• N. Engl. J. Med. · Sep 2021

    Randomized Controlled Trial

    Safety and Efficacy of a Typhoid Conjugate Vaccine in Malawian Children.

    • Priyanka D Patel, Pratiksha Patel, Yuanyuan Liang, James E Meiring, Theresa Misiri, Felistas Mwakiseghile, J Kathleen Tracy, Clemens Masesa, Harrison Msuku, David Banda, Maurice Mbewe, Marc Henrion, Fiyinfolu Adetunji, Kenneth Simiyu, Elizabeth Rotrosen, Megan Birkhold, Nginache Nampota, Osward M Nyirenda, Karen Kotloff, Markus Gmeiner, Queen Dube, Gift Kawalazira, Matthew B Laurens, Robert S Heyderman, Melita A Gordon, Kathleen M Neuzil, and TyVAC Malawi Team.
    • From the Malawi-Liverpool-Wellcome Program (P.D.P., P.P., J.E.M., T.M., F.M., C.M., H.M., D.B., M.M., M.H., M.G., M.A.G.), the Blantyre Malaria Project (N.N., O.M.N.), the Department of Paediatrics, Queen Elizabeth Central Hospital (Q.D.), the District Health Office, Blantyre District Council (G.K.), and Kamuzu University of Health Sciences (M.A.G.) - all in Blantyre, Malawi; the Center for Vaccine Development and Global Health, University of Maryland School of Medicine, Baltimore (Y.L., J.K.T., F.A., K.S., E.R., M.B., K.K., M.B.L., K.M.N.); and Oxford Vaccine Group, the Department of Paediatrics, Oxford University, Oxford (J.E.M.), Liverpool School of Tropical Medicine (C.M., M.H., M.G.), and the Institute of Infection, Veterinary and Ecological Sciences, University of Liverpool, Liverpool (M.A.G.), and the Division of Infection and Immunity, University College London, London (R.S.H.) - all in the United Kingdom.
    • N. Engl.
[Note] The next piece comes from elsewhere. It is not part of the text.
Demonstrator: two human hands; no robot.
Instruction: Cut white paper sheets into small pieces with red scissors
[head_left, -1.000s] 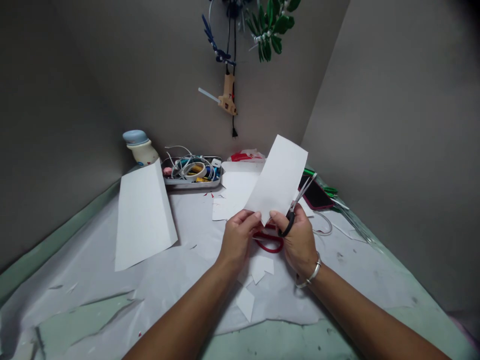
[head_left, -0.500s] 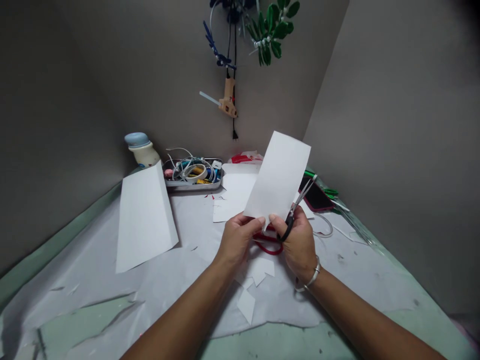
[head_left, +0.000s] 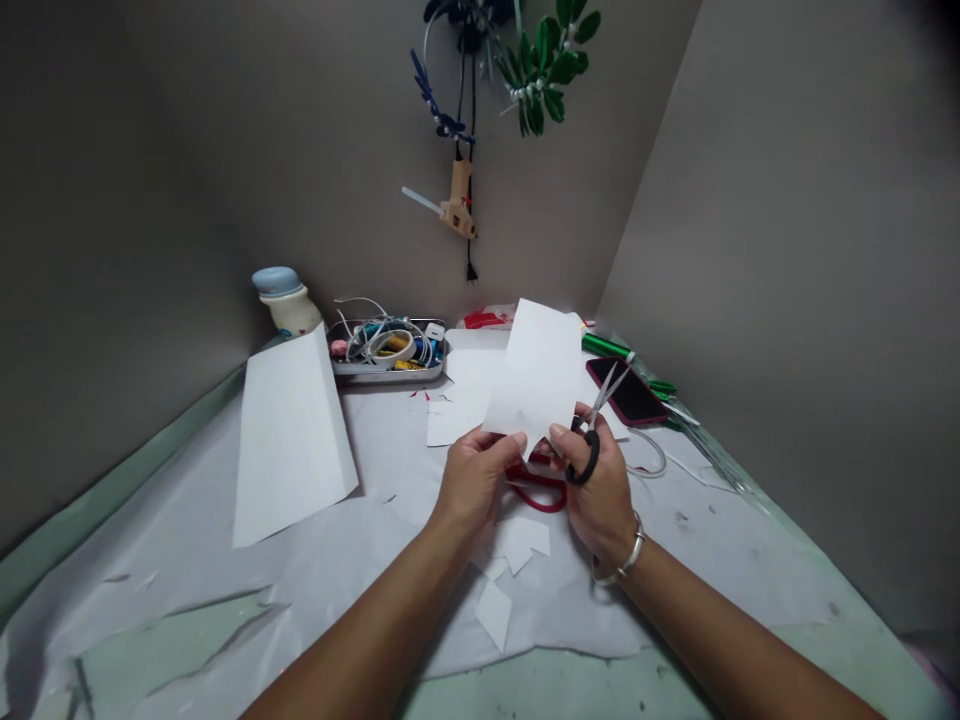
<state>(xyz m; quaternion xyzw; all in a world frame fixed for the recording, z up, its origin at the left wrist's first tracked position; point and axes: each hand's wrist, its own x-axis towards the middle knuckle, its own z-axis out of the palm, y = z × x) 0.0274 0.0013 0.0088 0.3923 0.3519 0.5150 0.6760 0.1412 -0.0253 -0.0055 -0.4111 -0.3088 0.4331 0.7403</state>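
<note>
A white strip of paper (head_left: 538, 375) is raised over the table, its lower edge cut to a point. My left hand (head_left: 474, 475) pinches its lower left corner between thumb and fingers. Black-handled scissors (head_left: 592, 435) hang in my right hand (head_left: 600, 490), their blades parted and pointing up and away from the paper. The right thumb lies near the paper's lower right edge; whether it grips the paper I cannot tell. Beneath the hands is a red-handled tool (head_left: 541, 497), partly hidden. Small white paper offcuts (head_left: 495, 612) lie just in front.
A folded white sheet (head_left: 292, 440) stands at the left. Behind it are a lidded jar (head_left: 287, 300) and a metal tray (head_left: 390, 375) of tape, cord and spools. A phone (head_left: 626, 390) lies at the right. A glue gun (head_left: 457, 205) hangs on the wall.
The paper has tilted, its top swinging left and lower. The scissors have turned slightly in my right hand, which has shifted a little right. My left hand stays nearly in place.
</note>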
J. Med. 2021 Sep 16; 385 (12): 1104-1115.

    BackgroundTyphoid fever caused by multidrug-resistant H58 Salmonella Typhi is an increasing public health threat in sub-Saharan Africa.MethodsWe conducted a phase 3, double-blind trial in Blantyre, Malawi, to assess the efficacy of Vi polysaccharide typhoid conjugate vaccine (Vi-TCV). We randomly assigned children who were between 9 months and 12 years of age, in a 1:1 ratio, to receive a single dose of Vi-TCV or meningococcal capsular group A conjugate (MenA) vaccine. The primary outcome was typhoid fever confirmed by blood culture. We report vaccine efficacy and safety outcomes after 18 to 24 months of follow-up.ResultsThe intention-to-treat analysis included 28,130 children, of whom 14,069 were assigned to receive Vi-TCV and 14,061 were assigned to receive the MenA vaccine. Blood culture-confirmed typhoid fever occurred in 12 children in the Vi-TCV group (46.9 cases per 100,000 person-years) and in 62 children in the MenA group (243.2 cases per 100,000 person-years). Overall, the efficacy of Vi-TCV was 80.7% (95% confidence interval [CI], 64.2 to 89.6) in the intention-to-treat analysis and 83.7% (95% CI, 68.1 to 91.6) in the per-protocol analysis. In total, 130 serious adverse events occurred in the first 6 months after vaccination (52 in the Vi-TCV group and 78 in the MenA group), including 6 deaths (all in the MenA group). No serious adverse events were considered by the investigators to be related to vaccination.ConclusionsAmong Malawian children 9 months to 12 years of age, administration of Vi-TCV resulted in a lower incidence of blood culture-confirmed typhoid fever than the MenA vaccine. (Funded by the Bill and Melinda Gates Foundation; ClinicalTrials.gov number, NCT03299426.).Copyright © 2021 Massachusetts Medical Society.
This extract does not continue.